After finding the line with "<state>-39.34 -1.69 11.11" in the entries below, retype exactly each line from there through the line with "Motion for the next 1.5", including that final line.
Available data Start Marker
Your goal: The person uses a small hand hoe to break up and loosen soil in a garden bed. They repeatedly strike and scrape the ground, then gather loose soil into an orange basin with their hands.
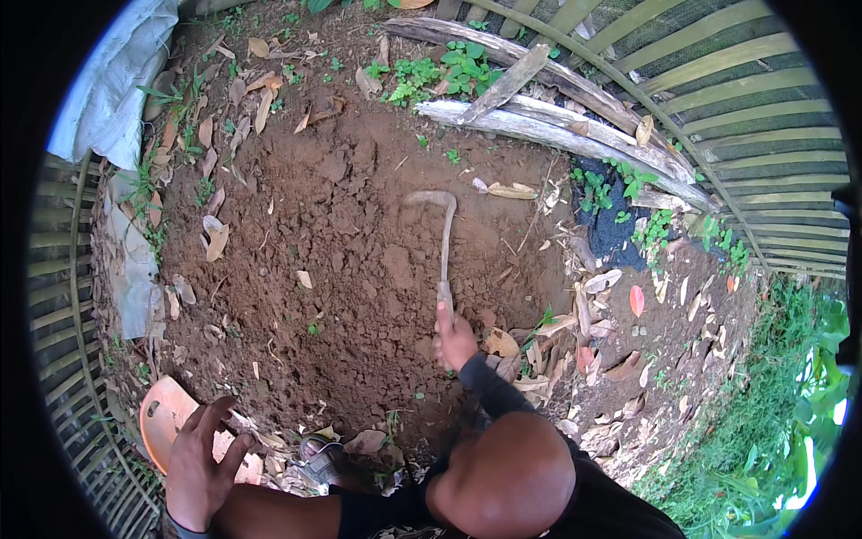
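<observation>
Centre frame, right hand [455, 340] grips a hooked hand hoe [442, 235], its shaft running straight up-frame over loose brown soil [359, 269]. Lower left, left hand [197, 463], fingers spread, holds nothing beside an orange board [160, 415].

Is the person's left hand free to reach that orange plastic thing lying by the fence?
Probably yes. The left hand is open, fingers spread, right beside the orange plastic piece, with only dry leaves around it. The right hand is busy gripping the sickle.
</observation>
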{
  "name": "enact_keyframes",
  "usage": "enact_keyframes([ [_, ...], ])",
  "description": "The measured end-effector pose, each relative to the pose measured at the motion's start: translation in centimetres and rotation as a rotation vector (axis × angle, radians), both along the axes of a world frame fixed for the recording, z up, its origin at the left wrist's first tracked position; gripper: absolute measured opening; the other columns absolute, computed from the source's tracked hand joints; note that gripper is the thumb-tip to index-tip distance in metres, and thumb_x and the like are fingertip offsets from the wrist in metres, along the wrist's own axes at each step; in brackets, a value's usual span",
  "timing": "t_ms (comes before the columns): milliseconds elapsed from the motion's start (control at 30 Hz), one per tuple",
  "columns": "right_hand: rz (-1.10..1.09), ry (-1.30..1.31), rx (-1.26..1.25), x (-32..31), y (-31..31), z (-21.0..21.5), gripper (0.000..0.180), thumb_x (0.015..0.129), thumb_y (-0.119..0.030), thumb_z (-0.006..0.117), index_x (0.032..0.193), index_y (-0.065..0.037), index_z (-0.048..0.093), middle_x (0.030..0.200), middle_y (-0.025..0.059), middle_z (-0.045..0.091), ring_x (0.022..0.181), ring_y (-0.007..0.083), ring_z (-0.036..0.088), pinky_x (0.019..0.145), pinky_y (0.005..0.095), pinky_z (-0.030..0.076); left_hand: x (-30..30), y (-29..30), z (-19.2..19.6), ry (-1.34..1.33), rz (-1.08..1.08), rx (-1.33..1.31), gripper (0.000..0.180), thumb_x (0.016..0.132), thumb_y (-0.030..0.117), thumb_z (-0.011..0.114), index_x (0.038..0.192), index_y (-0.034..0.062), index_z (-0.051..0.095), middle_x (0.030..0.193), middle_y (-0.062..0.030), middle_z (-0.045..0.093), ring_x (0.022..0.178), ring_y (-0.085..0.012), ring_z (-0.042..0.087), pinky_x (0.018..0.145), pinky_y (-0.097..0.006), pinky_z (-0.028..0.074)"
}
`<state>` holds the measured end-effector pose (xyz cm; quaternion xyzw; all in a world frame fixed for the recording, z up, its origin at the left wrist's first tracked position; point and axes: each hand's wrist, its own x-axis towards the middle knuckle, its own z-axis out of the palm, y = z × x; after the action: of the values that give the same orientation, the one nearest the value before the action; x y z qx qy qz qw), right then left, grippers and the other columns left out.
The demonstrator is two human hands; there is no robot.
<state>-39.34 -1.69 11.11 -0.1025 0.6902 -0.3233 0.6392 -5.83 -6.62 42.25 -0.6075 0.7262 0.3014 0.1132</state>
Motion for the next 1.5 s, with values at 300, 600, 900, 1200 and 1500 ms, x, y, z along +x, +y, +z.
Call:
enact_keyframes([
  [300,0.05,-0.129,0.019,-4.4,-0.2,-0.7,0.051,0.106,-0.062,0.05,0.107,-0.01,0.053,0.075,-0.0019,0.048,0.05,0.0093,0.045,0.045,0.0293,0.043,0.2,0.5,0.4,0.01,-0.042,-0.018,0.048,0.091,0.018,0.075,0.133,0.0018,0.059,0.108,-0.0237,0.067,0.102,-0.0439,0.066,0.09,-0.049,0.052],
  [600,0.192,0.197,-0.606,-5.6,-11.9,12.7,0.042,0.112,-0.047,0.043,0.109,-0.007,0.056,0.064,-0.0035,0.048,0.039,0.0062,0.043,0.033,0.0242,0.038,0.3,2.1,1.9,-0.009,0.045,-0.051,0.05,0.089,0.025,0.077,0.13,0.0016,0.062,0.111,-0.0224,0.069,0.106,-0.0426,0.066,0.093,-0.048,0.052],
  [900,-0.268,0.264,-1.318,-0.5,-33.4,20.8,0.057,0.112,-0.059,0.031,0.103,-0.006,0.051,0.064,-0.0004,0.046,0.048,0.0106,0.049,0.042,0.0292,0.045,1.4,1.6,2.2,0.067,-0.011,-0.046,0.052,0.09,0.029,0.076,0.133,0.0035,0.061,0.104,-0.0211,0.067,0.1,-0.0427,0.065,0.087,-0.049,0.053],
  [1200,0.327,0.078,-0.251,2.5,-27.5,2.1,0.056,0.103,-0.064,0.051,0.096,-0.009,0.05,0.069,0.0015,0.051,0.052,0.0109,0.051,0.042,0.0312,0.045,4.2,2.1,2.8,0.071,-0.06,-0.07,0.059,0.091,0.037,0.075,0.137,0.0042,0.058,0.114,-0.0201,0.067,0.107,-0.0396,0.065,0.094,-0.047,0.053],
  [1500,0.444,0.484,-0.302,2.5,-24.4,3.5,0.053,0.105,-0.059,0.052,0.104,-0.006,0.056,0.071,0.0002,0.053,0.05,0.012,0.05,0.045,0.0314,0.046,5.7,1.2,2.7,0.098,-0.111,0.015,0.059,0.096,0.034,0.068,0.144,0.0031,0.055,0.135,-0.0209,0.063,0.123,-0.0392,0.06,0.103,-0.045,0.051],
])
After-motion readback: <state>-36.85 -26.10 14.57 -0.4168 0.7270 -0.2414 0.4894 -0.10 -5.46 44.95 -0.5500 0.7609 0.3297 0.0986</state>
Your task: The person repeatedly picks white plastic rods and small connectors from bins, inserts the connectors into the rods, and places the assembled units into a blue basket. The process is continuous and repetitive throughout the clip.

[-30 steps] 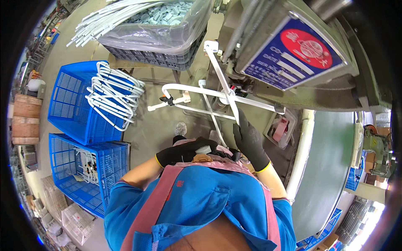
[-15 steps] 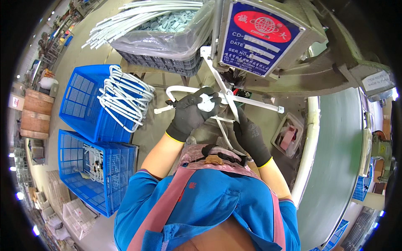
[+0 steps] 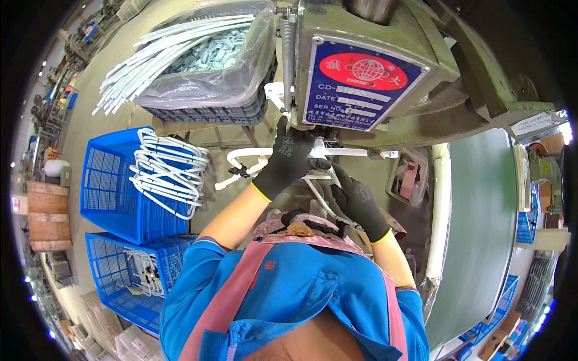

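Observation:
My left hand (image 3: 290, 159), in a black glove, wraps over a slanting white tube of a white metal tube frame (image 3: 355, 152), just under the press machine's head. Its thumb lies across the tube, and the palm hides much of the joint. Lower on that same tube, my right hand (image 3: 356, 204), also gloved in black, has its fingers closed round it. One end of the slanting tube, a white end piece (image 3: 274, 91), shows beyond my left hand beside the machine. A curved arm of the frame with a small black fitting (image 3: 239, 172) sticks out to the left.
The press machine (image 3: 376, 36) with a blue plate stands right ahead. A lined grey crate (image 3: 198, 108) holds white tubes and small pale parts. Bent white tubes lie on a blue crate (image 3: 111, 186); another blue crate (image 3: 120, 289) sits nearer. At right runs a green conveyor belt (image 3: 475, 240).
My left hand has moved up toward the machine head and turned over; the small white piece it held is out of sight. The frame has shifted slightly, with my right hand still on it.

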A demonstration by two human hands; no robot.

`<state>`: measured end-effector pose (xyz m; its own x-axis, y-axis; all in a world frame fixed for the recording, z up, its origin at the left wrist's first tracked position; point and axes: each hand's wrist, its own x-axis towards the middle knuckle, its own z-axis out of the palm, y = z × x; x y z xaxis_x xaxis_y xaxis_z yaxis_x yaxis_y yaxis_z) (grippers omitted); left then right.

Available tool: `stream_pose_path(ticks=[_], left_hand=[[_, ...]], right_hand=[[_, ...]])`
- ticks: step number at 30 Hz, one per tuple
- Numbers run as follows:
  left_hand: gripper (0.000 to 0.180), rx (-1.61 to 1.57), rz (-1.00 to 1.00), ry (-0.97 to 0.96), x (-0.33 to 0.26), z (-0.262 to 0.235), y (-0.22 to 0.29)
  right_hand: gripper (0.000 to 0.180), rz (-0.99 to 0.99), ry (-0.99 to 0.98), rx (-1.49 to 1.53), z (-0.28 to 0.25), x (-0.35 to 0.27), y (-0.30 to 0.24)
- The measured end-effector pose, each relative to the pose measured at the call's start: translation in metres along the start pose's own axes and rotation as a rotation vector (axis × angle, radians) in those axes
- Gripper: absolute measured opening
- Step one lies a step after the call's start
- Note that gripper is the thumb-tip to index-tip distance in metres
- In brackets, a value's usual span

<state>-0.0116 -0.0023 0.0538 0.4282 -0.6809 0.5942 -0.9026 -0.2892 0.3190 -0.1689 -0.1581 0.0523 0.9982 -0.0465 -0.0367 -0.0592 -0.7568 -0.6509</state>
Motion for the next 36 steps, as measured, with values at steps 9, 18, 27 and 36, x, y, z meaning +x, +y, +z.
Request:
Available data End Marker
Answer box:
<state>-39.34 -1.69 11.11 -0.1025 0.6902 -0.3233 0.6392 -5.83 -6.62 42.25 -0.6075 0.7262 0.3014 0.1132</state>
Motion for the next 1.5 s, with values at 300, 600, 900, 1200 and 1500 ms, x, y, z along +x, +y, +z.

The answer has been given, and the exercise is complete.